[Records from a collection]
________________

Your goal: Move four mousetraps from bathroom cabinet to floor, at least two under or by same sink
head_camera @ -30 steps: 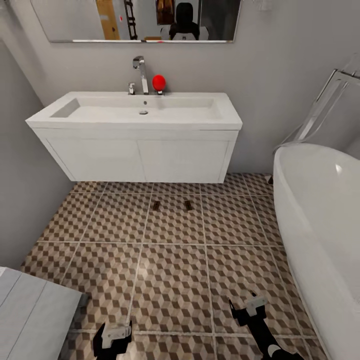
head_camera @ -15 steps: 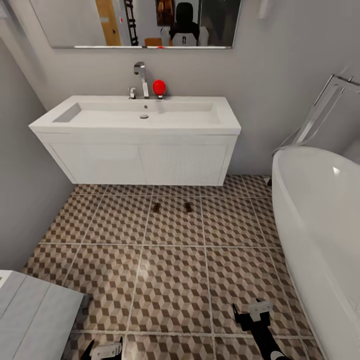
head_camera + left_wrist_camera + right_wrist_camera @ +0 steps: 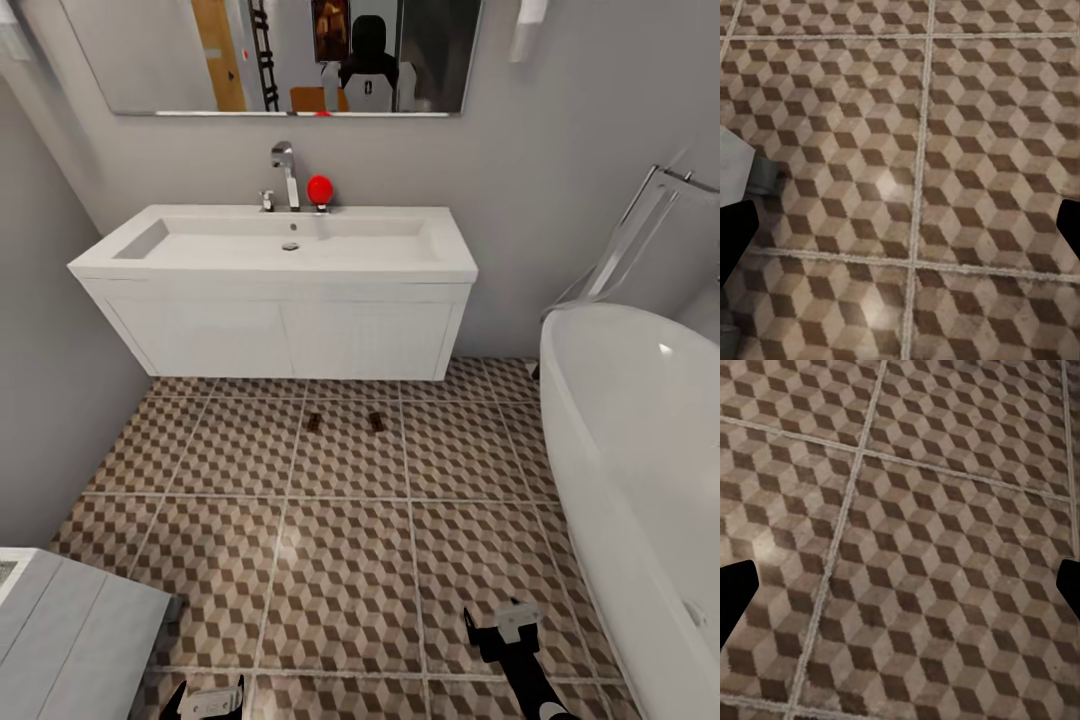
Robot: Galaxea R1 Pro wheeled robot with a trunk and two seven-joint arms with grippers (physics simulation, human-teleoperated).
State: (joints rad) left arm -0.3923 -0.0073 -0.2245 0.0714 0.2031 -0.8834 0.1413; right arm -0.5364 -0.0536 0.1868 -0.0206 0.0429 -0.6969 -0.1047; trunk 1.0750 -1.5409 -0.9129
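Note:
Two mousetraps, one [image 3: 314,421] and the other [image 3: 376,421], lie flat on the bathroom floor [image 3: 340,560], side by side just in front of the bathroom sink [image 3: 290,245] and its white vanity. My left gripper [image 3: 212,697] hangs low over the tiles at the head view's near edge. My right gripper [image 3: 500,620] hovers over the floor near the bathtub. Both stand open with nothing between them; their dark fingertips [image 3: 735,236] [image 3: 735,592] show wide apart over bare tiles. The cabinet is out of view.
A white oval bathtub [image 3: 640,450] fills the right side. A grey slatted surface [image 3: 70,630] juts in at the near left. A grey wall [image 3: 50,380] closes the left. A red ball [image 3: 319,189] sits by the chrome faucet [image 3: 287,170], under a mirror [image 3: 290,50].
The whole picture has shifted: the camera has drawn back, so the sink sits lower and smaller. My left gripper has sunk toward the view's near edge. The mousetraps lie as before.

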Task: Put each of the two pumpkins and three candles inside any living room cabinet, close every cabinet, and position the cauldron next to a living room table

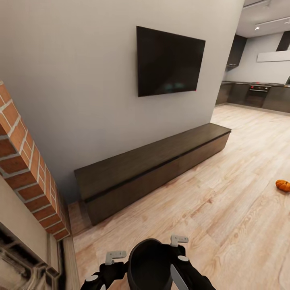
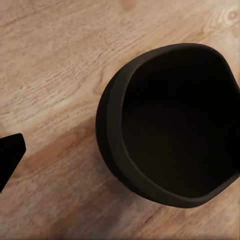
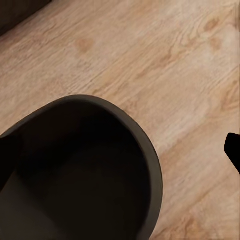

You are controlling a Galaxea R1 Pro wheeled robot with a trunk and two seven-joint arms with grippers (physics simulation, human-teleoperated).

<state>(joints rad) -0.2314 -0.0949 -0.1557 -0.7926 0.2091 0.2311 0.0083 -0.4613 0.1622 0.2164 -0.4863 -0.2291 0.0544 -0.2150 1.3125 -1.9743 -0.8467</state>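
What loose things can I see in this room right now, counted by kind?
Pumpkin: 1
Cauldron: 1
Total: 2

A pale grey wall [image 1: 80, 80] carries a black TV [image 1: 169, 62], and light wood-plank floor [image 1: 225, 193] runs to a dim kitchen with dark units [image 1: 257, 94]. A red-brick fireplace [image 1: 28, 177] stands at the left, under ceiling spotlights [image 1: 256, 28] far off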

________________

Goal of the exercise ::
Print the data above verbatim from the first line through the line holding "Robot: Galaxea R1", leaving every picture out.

Result ::
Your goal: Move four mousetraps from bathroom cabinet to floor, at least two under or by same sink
head_camera @ -30 steps: 
head_camera @ -15 steps: 
head_camera + left_wrist_camera + right_wrist_camera @ +0 steps: 
Robot: Galaxea R1 Pro wheeled robot with a trunk and two seven-joint arms with grippers (physics simulation, human-teleoperated).

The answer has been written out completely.